O que realmente importa é que esse Tumblr me fez seguir em frente e me ensinou muitas coisas em cada “rapidinha”, música, gif, texto. Me ensinou sobre mim e faz parte desse “mim” até hoje. Eventualmente eu acabei me distanciando dele por causa de falta de tempo e foco em outras coisas. Fui parando de usá-lo no segundo ano, na metade de 2012 e logo depois veio o vestibular, então, sem chance, realmente não tinha como.

Mas agora chegou a hora de voltar, finalmente. Hoje mais do que nunca eu preciso voltar a entrar em contato com a criatividade que eu só agora aprendi a valorizar e com o “mim” que eu acredito estar perdendo. O por quê disso tudo vem com a resposta da pergunta no início do texto. Vou dizer o que mudou.

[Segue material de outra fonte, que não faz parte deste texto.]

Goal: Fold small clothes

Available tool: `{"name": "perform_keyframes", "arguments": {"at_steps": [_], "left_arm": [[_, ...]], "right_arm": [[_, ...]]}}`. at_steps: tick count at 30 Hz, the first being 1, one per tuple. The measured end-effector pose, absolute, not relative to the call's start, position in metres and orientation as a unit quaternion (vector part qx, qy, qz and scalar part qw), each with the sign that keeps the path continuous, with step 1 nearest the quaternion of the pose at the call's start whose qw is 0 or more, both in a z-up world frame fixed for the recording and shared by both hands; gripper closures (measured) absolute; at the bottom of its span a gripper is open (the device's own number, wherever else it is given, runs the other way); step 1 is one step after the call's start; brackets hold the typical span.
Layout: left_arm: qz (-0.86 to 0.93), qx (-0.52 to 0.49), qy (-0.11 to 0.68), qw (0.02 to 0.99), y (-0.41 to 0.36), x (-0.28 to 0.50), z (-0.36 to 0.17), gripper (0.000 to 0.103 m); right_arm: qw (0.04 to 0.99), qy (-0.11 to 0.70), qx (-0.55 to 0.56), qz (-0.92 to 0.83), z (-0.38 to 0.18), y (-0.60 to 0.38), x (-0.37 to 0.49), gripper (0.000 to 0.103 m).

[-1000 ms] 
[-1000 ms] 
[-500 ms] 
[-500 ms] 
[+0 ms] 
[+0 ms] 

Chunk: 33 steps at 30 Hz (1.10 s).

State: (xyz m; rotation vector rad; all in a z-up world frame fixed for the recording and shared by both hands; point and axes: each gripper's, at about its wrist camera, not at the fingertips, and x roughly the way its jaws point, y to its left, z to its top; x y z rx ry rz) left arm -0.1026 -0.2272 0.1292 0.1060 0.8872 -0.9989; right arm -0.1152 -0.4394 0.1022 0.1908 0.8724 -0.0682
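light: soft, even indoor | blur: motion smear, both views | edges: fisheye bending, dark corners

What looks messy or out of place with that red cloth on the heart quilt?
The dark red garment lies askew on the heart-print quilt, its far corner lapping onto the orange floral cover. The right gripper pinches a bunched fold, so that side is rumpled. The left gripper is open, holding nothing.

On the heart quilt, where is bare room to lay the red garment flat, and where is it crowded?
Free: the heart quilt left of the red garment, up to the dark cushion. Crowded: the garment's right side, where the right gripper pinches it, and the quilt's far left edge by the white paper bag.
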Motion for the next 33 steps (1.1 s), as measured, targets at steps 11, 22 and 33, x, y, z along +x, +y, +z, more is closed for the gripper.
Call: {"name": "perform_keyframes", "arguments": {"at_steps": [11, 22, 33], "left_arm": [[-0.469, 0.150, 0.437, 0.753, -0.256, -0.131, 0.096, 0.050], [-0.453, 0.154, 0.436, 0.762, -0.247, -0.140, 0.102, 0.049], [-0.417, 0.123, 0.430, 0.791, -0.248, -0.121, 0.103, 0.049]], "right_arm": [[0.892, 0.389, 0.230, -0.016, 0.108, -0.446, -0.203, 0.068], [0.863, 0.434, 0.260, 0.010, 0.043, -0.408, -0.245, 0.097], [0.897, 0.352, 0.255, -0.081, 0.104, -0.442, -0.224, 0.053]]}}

- Chegaram e passaram alguns verões e eu não mais odeio o inverno, fiz as pazes com ele, apesar de que frio continua sendo uma coisinha um tanto ingrata e o calor uma coisinha um tanto sensacional.

- Saí da escola e passei, mesmo tendo deixado de estudar tantas vezes para vir aqui no Tumblr escrever sobre como é chato estudar. Depois de tanto lutar com esse fato também fiz as pazes com ele e no ano de vestibular estudei muito, muito mesmo. Foi extremamente importante por que me provou que você consegue qualquer coisa quando você acredita naquilo. Aprendi Química, Física e Matemática e passei em 6º lugar em Design na Puc-Rio, mais um passo em direção ao sonho que eu comecei a construir naquele ano chato de 2011, em que eu adquiri meu mestrado em Fazer Porra Nenhuma. Agora to correndo atrás do meu bacharelado em Design em Mídias Digitais.

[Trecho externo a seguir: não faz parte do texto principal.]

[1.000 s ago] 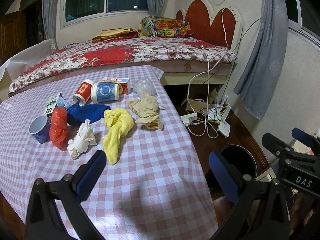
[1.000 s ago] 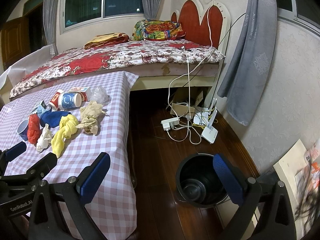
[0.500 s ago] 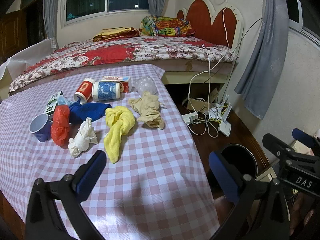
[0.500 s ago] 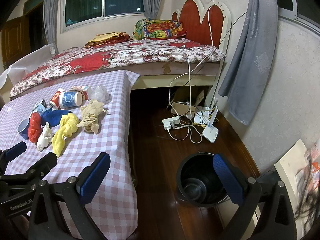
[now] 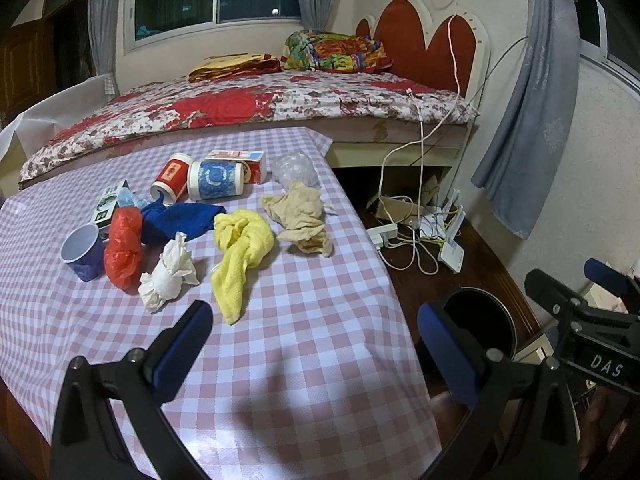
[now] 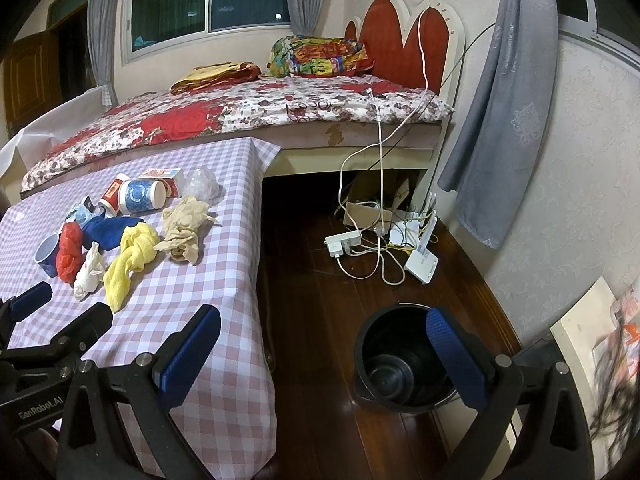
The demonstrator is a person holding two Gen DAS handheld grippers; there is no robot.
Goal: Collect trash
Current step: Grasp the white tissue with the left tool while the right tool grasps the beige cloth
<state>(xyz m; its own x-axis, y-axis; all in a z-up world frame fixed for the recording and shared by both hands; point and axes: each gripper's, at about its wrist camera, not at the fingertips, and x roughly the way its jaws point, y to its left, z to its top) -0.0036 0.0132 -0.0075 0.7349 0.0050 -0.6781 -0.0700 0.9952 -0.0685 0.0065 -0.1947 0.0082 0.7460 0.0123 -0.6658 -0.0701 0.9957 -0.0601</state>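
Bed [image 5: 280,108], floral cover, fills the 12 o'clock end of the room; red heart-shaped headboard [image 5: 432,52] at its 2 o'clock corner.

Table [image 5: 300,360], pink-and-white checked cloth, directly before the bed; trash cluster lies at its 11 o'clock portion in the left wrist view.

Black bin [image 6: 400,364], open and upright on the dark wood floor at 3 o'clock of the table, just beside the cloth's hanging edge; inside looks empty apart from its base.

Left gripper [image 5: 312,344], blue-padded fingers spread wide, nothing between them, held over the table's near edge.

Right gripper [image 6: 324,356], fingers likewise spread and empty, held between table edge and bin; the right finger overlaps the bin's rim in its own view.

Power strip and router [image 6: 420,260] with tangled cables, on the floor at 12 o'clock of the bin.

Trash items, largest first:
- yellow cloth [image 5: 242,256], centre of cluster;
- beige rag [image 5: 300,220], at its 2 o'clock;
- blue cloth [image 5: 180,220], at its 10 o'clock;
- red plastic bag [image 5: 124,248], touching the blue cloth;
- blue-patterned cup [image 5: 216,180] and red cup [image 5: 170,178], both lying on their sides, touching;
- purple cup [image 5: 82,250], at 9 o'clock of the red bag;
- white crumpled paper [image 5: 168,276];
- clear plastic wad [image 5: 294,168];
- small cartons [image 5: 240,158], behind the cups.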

- Não estou mais namorando. Tudo que eu poderia falar aqui está contido na dica nº 2. Tudo vale à pena quando você ama mesmo.

- Não moro mais em Araruama, a cidade pequena que eu já escrevi muitos textos sobre e que eu amo de paixão, aqui vai ser meu lar pra sempre e dos meus filhos melequentos e dos meus netos remelentos. Agora estou no Rio, cidade maravilhosa e com trânsito para caralho que nunca acaba, mas que não deixa de ser linda. 

- Não sou a mesma pessoa de antes, aliás, que bom, por que ser o mesmo sempre deve ser muito chato. Então não vou postar as mesmas coisas, mas quero postar com o mesmo sentimento que eu postava há três anos.

- Quero mudar o visual do blog, mas isso dá muito trabalho e vai vir com o tempo. Se alguém tiver ideias, me avise, mande ask, sinal de fumaça, telegrama, qualquer coisa. Agora para uma última lição Sol-na-Cara:

3 - Se há alguma coisa na sua vida em que você acha que é bom, ou que simplesmente te deixe feliz - faça-a. Pense, pratique, explore, crie, tenha fé no que você gosta de fazer, por que sua capacidade só é infinita enquanto você acreditar nela. É isso que te define.

That’s it.

Obrigado meus caros leitores que eu ainda não sei se existem, voltei para o Sol-na-Cara!